By: Chandrashekar Bhat
Pakistan’s top court on Thursday (11) ruled that the arrest of former Prime Minister Imran Khan was illegal, his lawyer said, two days after his detention on graft allegations ignited deadly protests and a tussle with the powerful military.
“The Supreme Court reversed all legal proceedings against Imran Khan … he has been asked to present himself in the Islamabad High Court on Friday morning,” lawyer Babar Awan told reporters.
Awan added that the Supreme Court had ruled that Khan was now under its custody and not the anti-graft agency. Khan would spend the night in the same police guest house as before but allowed to meet a limited number of friends and family.
It was not immediately clear when he would be allowed to go home.
Khan, 70, a cricket hero-turned-politician, has denied any wrongdoing.
Violence triggered by his arrest has aggravated instability in the country of 220 million people that is grappling with a severe economic crisis, eroding hopes of a quick resumption of an IMF bailout.

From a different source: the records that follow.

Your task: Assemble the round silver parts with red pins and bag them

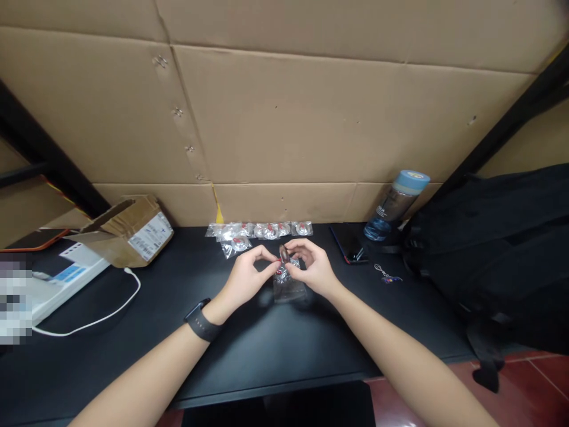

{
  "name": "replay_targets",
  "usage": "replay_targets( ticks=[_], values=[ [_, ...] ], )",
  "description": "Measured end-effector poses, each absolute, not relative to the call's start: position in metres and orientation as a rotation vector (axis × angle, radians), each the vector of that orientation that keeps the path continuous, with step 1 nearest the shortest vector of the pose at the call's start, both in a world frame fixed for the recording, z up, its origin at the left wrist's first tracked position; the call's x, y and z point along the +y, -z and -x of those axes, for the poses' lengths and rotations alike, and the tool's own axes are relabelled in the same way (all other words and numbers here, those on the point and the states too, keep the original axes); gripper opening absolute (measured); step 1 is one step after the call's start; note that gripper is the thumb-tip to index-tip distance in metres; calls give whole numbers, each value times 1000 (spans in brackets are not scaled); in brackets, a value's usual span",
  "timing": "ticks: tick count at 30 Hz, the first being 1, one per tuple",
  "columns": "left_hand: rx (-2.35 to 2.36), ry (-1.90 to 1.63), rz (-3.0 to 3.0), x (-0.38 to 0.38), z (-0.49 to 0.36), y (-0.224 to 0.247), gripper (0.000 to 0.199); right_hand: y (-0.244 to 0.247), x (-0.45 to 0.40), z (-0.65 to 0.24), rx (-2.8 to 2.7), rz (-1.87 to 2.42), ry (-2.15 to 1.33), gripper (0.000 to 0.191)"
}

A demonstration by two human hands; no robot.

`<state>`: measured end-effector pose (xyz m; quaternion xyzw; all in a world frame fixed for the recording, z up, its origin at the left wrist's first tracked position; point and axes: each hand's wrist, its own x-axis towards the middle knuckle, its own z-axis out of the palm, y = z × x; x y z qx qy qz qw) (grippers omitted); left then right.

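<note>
My right hand (315,271) holds a small round shiny disc (284,254) on edge between thumb and fingers. Close beside it, my left hand (249,277) pinches a small red piece (280,261) at the disc; whether the two are joined I cannot tell. Just below the fingers lies a clear plastic bag (288,290) with crinkled, shiny parts and a spot of red. Behind my hands, several clear packets (240,242) with round silvery discs and red bits lie in a row by the cardboard wall.
To the left are an open cardboard box (128,234), a white power strip (66,284) and a white cable (100,323). On the right stand a bottle (395,204) with a blue lid, a phone (349,243), a keychain (388,276) and a black backpack (498,255).
</note>
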<state>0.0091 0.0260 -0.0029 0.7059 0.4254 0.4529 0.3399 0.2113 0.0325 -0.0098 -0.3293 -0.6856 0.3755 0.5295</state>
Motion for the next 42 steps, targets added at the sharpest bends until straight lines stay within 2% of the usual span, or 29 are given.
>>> replay_targets(
  ticks=[3,13,24,27,31,36,39,42],
  values=[
    [1074,-1233,-1653,27,-12,4,25,10,26,-204,-1643,764,-819,35],
    [984,-1145,-1389,21,-18,6,23,8,20,-203,-1696,710,-758,38],
    [1160,-1258,-1769,16,-14,0,15,4,16,-203,-1700,779,-823,35],
    [1236,-1317,-1948,15,-11,-2,12,0,15,-205,-1739,808,-826,30],
    [1309,-1312,-2115,13,-10,-6,10,-9,17,-211,-1873,856,-728,12],
    [1341,-1216,-2211,11,-13,-10,9,-10,21,-214,-1985,865,-612,10],
    [1282,-1242,-2161,13,-10,-12,20,-8,23,-217,-2056,895,-542,8],
    [1181,-1128,-2189,14,-7,-13,28,-9,24,-222,-2102,903,-480,6]
  ],
)
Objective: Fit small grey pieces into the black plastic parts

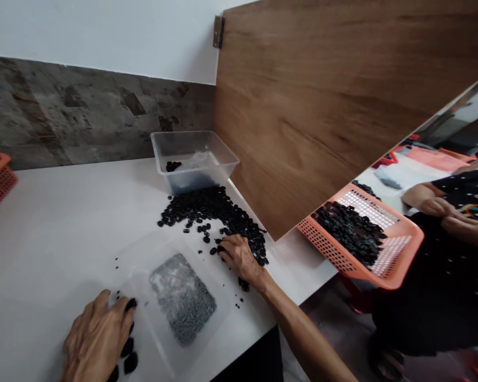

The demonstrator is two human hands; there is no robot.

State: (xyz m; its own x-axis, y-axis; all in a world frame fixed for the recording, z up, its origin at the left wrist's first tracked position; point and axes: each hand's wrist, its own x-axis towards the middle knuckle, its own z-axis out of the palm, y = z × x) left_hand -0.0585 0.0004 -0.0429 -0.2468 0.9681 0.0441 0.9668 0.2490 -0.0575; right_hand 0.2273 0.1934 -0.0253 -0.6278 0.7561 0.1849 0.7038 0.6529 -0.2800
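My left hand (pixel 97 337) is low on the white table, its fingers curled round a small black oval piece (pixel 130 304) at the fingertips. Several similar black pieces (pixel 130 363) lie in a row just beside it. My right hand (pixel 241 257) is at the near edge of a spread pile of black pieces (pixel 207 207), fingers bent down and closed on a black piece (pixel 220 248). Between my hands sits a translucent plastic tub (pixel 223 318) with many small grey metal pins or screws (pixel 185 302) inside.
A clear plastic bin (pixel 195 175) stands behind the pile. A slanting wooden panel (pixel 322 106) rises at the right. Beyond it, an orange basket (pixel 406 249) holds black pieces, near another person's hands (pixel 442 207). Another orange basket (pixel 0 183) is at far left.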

Nearly 2,000 people have been arrested and at least five killed after Khan’s supporters clashed with police, attacked military establishments and set other state buildings and assets ablaze, prompting the government to call out the army to help restore order.
Footage on Thursday showed Khan walking towards the Supreme Court dressed in a blue traditional shalwar kameez and wearing dark glasses. On Tuesday, he was picked up by heavily armed paramilitary police from Islamabad High Court premises, shoved into an armoured car and whisked away.
Broadcaster Geo TV reported that Khan was brought to the Supreme Court under heavy security in a motorcade of nearly a dozen vehicles led by a top police official.
Khan has showed no sign of slowing down since being ousted in April 2022 as prime minister in a parliamentary no-confidence vote – even after being wounded in a November attack on his convoy as he led a protest march to Islamabad calling for snap general elections.
His arrest came at a time when Pakistanis are reeling from the worst economic crisis in decades, with record high inflation and anaemic growth. The IMF bailout package has been delayed for months even though foreign exchange reserves are barely enough to cover a month’s imports.
The graft case is one of more than 100 registered against Khan since his ouster after four years in power. In most of the cases, Khan faces being barred from holding public office if convicted, with a national election scheduled for November.